The morning after our arrival home, we woke up to this unusual fresh-air smell wafting into our bedroom. It was a clean smell, like a good, non-perfumed oatmeal soap. We got out of bed and followed it to the sun-room, and on the other side of the cactus, toward the window, we found this bloom, big as a breakfast plate!
I ran and got a step-ladder, and we took turns sinking our noses into the long, sweet filaments. Their anthers left little peachy dots of pollen on our upper lips and bridge of the nose, and the curious impression of lesser fragrance than when we pulled away about a foot or so.
We looked it up on the internet as the dear flower closed green leaves over its white plumage during the next hour. I thought we were witnessing some rare night-blooming centurion plant that only blooms every fifty or hundred years (I wasn't stopping to calculate), but we found out that it's a Peruvian Apple night-blooming cereus.
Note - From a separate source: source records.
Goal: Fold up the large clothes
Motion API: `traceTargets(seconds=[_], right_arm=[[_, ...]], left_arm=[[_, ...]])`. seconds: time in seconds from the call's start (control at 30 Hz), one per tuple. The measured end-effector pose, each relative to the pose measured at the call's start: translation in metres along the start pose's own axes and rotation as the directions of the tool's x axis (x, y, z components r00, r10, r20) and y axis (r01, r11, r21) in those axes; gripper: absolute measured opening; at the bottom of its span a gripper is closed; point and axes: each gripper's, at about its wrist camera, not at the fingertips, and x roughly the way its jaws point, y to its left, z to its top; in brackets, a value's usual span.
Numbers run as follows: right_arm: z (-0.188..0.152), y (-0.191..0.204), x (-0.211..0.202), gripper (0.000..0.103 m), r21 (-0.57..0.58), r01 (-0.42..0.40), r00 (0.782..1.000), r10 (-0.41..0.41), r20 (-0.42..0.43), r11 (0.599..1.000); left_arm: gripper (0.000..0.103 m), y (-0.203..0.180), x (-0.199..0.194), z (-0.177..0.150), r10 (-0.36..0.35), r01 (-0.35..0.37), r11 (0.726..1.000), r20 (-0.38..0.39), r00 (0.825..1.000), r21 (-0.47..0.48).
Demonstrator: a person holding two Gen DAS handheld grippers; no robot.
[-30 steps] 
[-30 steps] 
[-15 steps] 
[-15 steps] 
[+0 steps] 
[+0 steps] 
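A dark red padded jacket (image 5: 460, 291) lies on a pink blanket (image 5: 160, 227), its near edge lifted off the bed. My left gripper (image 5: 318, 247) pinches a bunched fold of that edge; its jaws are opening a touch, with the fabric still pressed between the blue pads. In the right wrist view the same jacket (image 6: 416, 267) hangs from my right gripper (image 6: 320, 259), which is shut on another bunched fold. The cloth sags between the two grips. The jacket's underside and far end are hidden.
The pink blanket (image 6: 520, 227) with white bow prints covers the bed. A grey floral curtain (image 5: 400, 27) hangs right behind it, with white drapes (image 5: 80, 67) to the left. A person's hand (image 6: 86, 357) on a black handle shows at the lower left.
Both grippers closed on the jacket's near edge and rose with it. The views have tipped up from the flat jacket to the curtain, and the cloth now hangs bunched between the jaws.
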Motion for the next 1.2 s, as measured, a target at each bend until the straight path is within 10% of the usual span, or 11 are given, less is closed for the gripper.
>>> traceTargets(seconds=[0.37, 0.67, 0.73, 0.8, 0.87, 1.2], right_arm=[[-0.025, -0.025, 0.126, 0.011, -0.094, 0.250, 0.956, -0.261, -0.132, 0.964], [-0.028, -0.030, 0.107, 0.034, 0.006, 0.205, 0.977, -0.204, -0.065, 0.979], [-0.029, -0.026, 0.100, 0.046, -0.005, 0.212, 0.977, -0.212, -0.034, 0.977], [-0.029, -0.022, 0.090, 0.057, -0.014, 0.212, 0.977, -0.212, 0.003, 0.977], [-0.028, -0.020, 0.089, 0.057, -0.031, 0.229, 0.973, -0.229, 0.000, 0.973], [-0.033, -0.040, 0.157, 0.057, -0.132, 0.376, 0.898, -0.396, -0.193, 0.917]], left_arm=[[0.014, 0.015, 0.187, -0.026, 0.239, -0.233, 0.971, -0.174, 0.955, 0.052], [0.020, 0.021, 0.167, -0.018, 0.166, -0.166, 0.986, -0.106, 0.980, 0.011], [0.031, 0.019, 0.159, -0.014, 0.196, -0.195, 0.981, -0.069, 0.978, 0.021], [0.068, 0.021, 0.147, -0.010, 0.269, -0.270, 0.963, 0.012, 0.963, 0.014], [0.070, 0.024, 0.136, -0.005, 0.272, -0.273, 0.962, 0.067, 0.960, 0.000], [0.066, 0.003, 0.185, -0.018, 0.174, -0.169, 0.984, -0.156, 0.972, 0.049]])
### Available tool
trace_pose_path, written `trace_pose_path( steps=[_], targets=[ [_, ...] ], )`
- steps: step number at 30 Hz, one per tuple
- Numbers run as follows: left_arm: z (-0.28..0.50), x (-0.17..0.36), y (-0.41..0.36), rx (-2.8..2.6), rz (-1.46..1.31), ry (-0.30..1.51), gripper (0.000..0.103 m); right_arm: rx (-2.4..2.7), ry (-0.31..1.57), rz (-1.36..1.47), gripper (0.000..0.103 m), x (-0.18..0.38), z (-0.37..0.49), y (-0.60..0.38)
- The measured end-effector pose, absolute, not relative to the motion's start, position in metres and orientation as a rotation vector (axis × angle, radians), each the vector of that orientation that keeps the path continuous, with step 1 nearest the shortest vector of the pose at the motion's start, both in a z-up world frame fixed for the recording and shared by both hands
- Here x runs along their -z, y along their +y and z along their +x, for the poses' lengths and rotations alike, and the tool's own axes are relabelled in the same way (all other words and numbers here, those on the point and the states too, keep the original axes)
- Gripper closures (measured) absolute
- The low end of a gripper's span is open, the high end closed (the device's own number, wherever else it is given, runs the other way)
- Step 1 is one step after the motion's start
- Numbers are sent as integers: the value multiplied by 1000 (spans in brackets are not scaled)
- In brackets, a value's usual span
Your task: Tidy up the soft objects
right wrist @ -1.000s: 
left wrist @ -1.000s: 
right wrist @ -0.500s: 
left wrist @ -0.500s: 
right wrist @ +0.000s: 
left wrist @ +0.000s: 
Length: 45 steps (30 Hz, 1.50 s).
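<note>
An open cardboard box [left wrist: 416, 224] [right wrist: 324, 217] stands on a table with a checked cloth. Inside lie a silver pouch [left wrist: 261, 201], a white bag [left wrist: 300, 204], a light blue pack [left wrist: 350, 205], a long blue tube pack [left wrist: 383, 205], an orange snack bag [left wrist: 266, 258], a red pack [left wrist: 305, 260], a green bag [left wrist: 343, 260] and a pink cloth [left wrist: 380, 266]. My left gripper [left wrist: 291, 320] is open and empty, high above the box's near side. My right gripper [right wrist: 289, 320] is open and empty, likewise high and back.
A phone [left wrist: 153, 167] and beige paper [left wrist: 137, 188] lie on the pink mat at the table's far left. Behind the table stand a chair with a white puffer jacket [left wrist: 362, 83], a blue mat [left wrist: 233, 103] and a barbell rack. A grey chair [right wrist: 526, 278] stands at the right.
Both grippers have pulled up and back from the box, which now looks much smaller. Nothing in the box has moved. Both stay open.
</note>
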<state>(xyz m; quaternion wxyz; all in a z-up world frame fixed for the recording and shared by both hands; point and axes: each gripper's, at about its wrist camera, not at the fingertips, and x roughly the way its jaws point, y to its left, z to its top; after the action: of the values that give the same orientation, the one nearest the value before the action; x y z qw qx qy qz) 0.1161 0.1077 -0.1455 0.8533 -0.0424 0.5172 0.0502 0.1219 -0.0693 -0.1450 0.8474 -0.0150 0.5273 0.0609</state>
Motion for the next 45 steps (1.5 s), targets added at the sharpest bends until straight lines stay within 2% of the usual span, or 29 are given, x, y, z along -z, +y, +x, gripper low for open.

By about nine am., the thing was closed. The next day we had another bloom, and we watched it over coffee. And then they were gone.
This plant is smart, epitomizing the "leave 'em wanting more" trick, which totally won me over. I mixed up a gallon of my primo fish-and-kelp fertilizer from the cold, nutritious depths of the North Atlantic, and rewarded our glorious beauty with the first meal of her life. Then I marked the calendar, so I can feed her faithfully every two-and-a-half weeks. I'm ready to slavishly follow the fertilizer instructions, which no other plant - even the chocolate-scented oncidium in top photo's left - has ever moved me to do.